Your answer must hold only the lines below from the line containing "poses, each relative" through the line containing "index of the", each reproduced exactly.

Records from a data collection
__________________________________________________
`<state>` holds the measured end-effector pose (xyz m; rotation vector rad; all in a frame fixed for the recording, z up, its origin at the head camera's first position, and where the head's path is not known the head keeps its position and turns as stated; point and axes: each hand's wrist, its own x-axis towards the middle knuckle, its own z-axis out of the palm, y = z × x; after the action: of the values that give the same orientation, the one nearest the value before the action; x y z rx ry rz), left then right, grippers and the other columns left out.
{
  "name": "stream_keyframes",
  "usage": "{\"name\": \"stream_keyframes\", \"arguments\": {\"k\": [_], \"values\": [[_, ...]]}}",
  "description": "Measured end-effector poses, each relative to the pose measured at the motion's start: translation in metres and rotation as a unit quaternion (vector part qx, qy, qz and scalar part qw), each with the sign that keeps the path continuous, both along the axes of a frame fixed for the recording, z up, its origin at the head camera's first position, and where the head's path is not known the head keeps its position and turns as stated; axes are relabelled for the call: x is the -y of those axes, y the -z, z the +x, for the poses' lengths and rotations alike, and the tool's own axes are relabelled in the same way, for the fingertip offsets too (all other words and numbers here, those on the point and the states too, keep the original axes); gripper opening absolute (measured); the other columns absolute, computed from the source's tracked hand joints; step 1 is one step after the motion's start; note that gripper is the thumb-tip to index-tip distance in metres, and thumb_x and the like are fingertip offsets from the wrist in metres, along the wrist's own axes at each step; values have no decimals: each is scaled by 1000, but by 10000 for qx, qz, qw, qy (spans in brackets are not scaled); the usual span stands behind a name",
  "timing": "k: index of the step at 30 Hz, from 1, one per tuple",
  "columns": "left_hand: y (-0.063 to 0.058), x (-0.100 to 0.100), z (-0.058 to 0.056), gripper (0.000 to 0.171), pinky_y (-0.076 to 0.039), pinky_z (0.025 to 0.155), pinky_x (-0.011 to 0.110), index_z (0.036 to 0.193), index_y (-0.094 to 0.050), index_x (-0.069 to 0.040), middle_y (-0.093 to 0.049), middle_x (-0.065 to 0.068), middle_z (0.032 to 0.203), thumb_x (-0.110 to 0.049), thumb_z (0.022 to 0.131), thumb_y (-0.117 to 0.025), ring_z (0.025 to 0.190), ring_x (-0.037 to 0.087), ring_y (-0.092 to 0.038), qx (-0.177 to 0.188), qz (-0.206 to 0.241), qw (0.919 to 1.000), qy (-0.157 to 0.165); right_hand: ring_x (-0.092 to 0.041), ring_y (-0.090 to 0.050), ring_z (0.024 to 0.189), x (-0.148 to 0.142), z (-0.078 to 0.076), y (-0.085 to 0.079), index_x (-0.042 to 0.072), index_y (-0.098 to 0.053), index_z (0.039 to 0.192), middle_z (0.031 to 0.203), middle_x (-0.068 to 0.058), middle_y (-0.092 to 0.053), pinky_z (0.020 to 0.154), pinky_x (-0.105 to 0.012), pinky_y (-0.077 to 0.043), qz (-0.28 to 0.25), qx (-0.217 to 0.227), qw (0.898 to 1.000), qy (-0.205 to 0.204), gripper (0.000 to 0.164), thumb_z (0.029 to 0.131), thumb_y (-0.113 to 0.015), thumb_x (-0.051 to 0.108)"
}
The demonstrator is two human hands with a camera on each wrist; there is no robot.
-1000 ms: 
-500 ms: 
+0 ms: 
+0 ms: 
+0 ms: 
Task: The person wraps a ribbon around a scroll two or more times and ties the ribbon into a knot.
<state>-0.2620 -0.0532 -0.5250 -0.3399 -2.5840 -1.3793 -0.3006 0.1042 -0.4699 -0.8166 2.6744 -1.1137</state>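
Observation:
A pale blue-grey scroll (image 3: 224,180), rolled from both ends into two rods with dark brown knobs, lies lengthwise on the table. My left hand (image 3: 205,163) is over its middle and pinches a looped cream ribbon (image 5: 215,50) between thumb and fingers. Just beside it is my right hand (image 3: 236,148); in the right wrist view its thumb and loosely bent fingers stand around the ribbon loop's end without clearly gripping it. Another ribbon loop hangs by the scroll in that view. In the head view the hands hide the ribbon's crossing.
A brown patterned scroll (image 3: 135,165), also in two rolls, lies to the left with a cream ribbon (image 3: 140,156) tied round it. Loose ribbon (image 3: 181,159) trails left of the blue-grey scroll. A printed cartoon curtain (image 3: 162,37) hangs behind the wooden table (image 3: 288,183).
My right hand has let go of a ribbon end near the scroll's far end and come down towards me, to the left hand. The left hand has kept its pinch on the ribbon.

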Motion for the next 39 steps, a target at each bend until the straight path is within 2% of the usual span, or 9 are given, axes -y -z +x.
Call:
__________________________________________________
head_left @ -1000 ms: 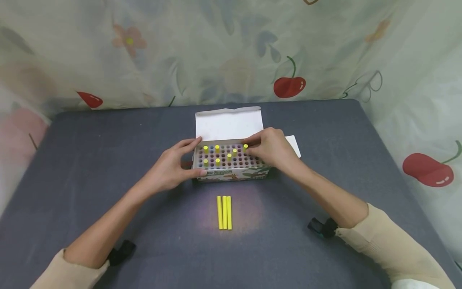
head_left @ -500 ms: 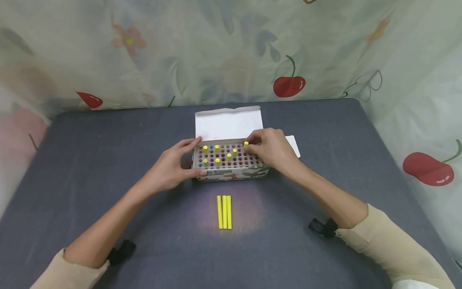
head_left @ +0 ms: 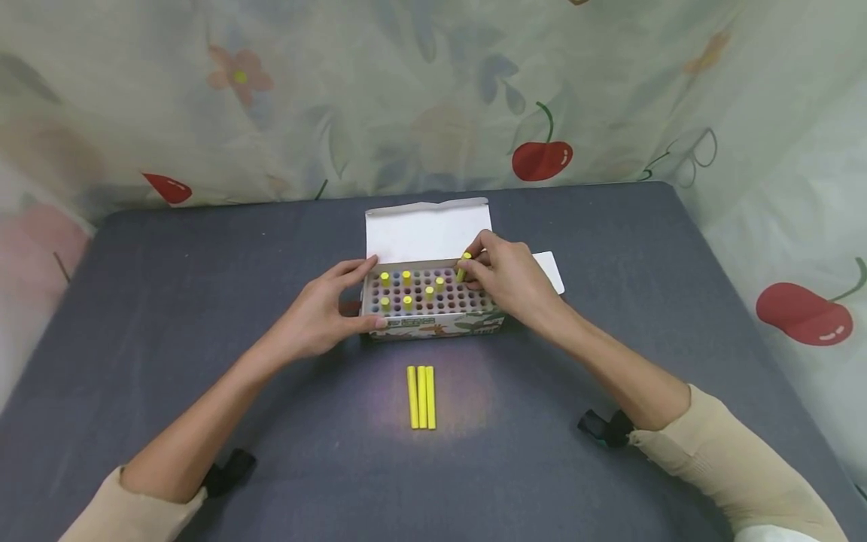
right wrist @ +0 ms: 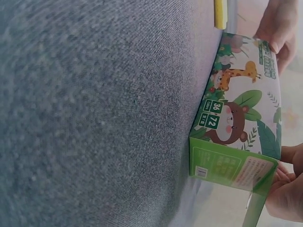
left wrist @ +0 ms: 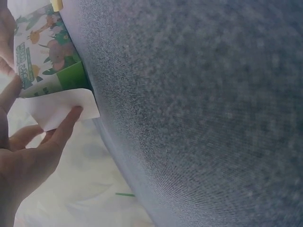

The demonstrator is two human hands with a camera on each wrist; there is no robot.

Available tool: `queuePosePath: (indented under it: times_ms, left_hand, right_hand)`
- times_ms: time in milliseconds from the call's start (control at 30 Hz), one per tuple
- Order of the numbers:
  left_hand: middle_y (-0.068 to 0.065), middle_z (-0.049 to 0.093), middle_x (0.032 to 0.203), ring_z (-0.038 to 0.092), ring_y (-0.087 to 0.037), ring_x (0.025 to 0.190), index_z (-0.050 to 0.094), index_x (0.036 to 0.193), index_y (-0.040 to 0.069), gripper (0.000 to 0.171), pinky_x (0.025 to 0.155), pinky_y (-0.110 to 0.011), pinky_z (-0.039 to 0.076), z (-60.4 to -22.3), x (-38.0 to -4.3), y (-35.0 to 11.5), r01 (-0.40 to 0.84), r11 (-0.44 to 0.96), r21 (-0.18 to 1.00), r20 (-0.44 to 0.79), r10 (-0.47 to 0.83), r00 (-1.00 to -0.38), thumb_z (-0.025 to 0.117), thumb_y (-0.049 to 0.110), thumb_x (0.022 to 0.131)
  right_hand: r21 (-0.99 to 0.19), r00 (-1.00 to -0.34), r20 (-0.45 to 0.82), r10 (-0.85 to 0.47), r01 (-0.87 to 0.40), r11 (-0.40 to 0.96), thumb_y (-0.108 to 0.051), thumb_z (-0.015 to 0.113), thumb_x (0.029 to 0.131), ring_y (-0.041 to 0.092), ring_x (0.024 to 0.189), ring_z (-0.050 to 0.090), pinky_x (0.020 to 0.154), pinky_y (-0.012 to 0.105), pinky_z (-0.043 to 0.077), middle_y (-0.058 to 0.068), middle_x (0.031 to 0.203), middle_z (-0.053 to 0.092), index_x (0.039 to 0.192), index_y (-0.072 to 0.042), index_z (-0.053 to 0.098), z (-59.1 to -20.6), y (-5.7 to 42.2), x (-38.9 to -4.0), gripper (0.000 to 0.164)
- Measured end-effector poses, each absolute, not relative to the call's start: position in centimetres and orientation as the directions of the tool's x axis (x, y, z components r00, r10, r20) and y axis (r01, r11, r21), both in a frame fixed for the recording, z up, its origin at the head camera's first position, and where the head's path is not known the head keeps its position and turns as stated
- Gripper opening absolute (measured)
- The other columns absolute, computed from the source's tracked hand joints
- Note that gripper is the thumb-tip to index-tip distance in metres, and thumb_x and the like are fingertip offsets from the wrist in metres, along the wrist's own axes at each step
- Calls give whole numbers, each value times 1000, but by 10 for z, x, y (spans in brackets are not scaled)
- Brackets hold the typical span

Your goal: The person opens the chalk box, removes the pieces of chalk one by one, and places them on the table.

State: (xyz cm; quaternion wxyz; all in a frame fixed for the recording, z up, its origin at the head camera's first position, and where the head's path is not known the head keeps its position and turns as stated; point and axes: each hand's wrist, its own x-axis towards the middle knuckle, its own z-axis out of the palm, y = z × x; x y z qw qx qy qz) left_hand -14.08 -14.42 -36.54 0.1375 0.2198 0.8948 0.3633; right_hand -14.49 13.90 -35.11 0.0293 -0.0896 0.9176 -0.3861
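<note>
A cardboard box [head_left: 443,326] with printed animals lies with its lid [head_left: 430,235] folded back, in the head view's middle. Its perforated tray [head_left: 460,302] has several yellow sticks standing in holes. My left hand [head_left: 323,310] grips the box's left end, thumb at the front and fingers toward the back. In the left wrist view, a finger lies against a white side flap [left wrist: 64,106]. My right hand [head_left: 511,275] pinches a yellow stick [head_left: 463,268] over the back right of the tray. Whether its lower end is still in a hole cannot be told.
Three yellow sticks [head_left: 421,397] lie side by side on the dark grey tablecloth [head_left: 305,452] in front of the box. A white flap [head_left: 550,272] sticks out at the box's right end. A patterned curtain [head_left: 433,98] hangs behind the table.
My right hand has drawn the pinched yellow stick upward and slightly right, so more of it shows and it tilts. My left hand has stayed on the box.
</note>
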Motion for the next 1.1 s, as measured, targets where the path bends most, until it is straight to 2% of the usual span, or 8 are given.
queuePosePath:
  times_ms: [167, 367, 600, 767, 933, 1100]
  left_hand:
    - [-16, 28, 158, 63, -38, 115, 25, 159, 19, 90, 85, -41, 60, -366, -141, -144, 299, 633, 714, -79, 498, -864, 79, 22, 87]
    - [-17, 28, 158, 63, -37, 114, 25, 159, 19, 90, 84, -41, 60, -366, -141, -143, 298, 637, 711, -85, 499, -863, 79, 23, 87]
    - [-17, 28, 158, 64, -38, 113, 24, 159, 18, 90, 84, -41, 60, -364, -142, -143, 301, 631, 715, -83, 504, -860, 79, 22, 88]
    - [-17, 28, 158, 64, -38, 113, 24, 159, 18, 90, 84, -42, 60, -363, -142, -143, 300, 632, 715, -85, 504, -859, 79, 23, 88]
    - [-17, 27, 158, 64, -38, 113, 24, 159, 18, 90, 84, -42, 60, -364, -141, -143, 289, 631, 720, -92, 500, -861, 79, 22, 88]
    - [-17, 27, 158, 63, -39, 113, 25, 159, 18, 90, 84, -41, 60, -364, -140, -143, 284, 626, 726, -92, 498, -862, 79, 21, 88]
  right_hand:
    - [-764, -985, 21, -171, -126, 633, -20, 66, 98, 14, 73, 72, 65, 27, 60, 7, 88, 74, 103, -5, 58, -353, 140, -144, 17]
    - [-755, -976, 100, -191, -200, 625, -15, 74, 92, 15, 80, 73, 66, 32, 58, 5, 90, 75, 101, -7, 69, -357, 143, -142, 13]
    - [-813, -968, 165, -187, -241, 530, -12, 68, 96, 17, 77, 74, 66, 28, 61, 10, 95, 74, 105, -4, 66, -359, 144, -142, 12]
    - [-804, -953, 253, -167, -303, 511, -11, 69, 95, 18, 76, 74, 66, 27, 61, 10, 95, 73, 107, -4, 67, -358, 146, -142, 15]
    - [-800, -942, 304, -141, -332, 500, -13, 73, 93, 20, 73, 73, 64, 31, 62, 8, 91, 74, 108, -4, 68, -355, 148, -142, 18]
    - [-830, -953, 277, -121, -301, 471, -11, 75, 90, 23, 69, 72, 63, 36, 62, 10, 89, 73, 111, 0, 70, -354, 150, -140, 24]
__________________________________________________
Solved exercise
  "description": "Measured end-effector poses, each relative to the pose measured at the motion's start: translation in metres and rotation as a unit quaternion (vector part qx, qy, qz and scalar part qw), each with the sign that keeps the path continuous, both along the axes of a frame fixed for the recording, z up, its origin at the head camera's first position, and where the head's path is not known the head keeps its position and turns as stated; axes are relabelled for the call: x is the -y of those axes, y the -z, z the +x, for the poses' lengths and rotations alike, and the tool's own axes are relabelled in the same way, for the fingertip offsets too (all other words and numbers here, those on the point and the states too, keep the original axes); gripper opening absolute (measured); the other columns absolute, computed from the source's tracked hand joints; step 1 is one step after the motion's start; note that gripper is the thumb-tip to index-tip distance in metres, and thumb_x and the like are fingertip offsets from the wrist in metres, along the wrist's own axes at each step; values have no decimals: each is scaled by 1000, but by 10000 for qx, qz, qw, qy (spans in brackets are not scaled); the usual span stands behind a name",
  "timing": "k: index of the step at 30 Hz, from 1, one per tuple",

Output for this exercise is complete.